My voyeurism gifted me two things. First, perspective: These people have REAL problems. Second, connectedness: PostSecret made me feel less alone. Despair can be incredibly unifying. There are so many of us with dark corners and alleys inside our minds. It’s about finding each other, and being able to share in our human nature. It’s a practice in vulnerability.
A Light In The Dark
It took me decades to realize the psychological and emotional benefits of art-making. Through my own creation, I can feel relief and reach out to others who long for understanding. I took everything I loved so much about PostSecret and applied it to my own art. In 2017, I went from illustrating donuts with legs (for good money, btw) to finally getting real about my struggle with mental illness. The following year, I went on to sell a book about just that: Feel It Out: The Guide to Getting in Touch with Your Goals, Your Relationships, and Yourself. Looking back, I wish I dedicated it to all those brave enough to spill their secrets.

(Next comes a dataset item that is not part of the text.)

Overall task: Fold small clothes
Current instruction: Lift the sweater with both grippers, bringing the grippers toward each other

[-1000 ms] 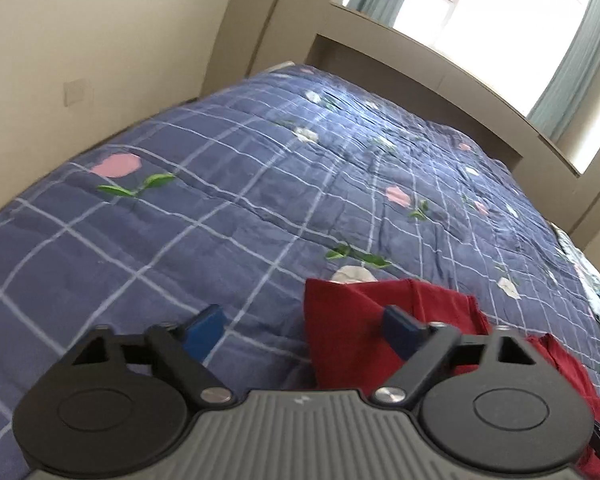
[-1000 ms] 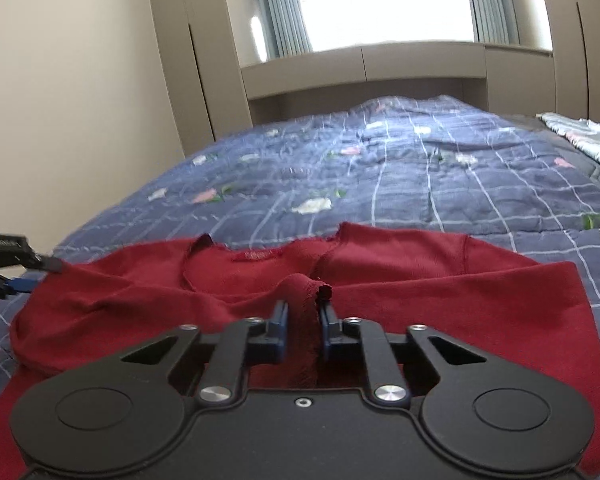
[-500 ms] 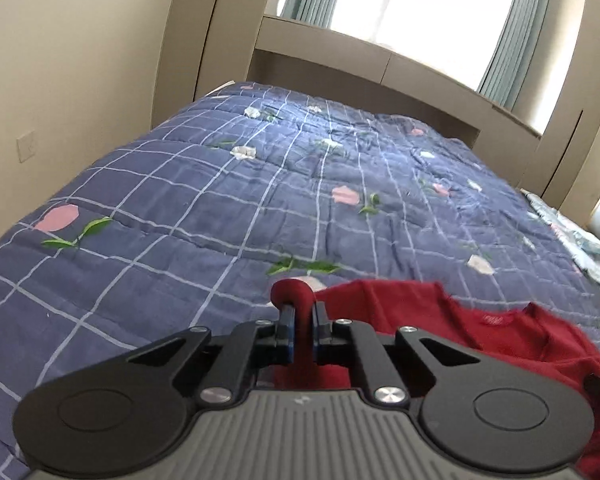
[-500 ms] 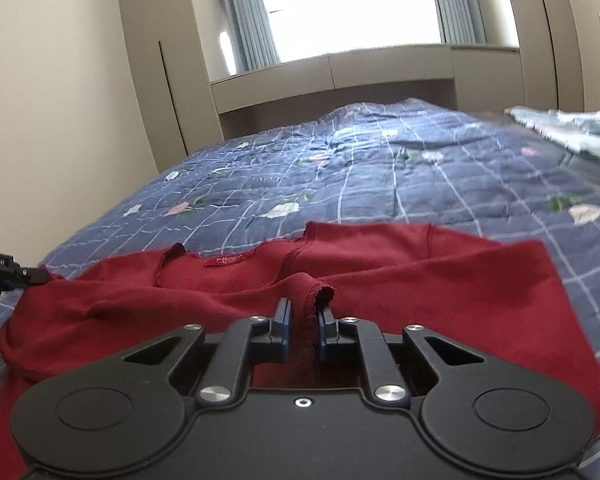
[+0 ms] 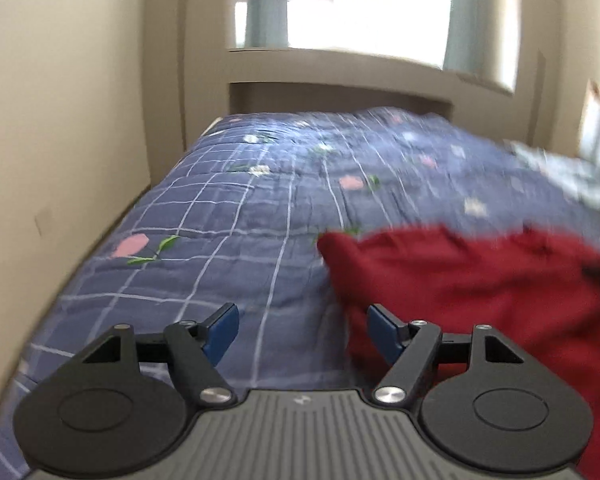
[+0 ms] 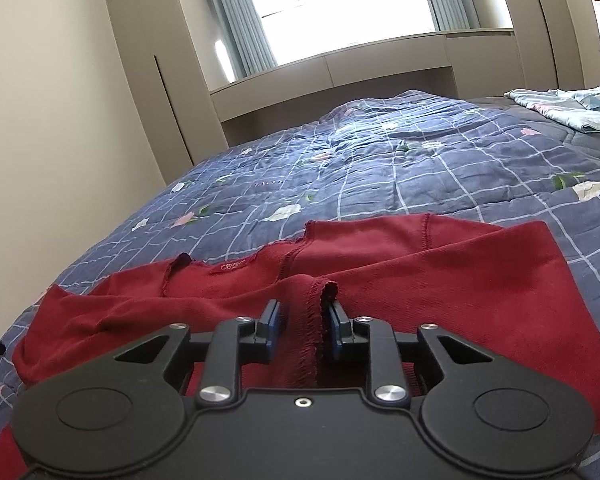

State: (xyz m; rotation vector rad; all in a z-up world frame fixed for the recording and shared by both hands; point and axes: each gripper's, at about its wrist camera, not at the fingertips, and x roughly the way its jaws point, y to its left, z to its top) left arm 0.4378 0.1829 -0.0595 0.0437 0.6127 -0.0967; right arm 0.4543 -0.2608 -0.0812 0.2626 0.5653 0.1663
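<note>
A dark red top (image 6: 440, 280) lies spread on the blue checked quilt (image 6: 380, 168), neckline and label facing away from me. My right gripper (image 6: 303, 322) has a bunched fold of the red cloth between its blue pads, jaws slightly apart around it. In the blurred left wrist view my left gripper (image 5: 302, 330) is open and empty over the quilt (image 5: 240, 240), just left of the red top's edge (image 5: 480, 292).
The bed runs to a beige headboard ledge (image 6: 340, 76) under a bright window. A beige wall (image 5: 60, 140) lines the left side. Pale blue folded cloth (image 6: 572, 104) lies at the far right of the bed.
My left gripper closed on a fold of the red top half a second ago, then opened and let it go, swinging left. My right gripper keeps its hold, jaws a little wider.
</note>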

In the spirit of PostSecret, other online groups have emerged for gathering around feelings. During a global pandemic, and amid so much social division, we need these digital spaces more than ever. No matter your identity, and whether you leverage these resources for yourself or to be a better ally, here are some groups advocating for inclusion and care:
- The Trevor Project, focusing on LGBTQ youth, recently partnered with Instagram to create a mental health-friendly guide to using social media
- The American Foundation for Suicide Prevention continues to enlist the help of artists of all disciplines to promote honest exchange with the hashtag #realconvo
- Seize The Awkward is on a mission to highlight signs that a friend might need help or a listening ear
- The Loveland Foundation provides BIPOC women with free resources for healing and processing
- Let’s Talk About Mental Health provides an anonymous space to submit stories about dealing with feelings
This is only skimming the surface.
When I found PostSecret, it was like seeing — and feeling — in color for the first time. At a young age, this forum empowered me to feel beyond my comfort zone. Strangers and their stories assured me that I would be okay. Now a new generation of moody teens scrolls online, eating Cheetos, seeking relief. Find what you need, I tell them, then give it back.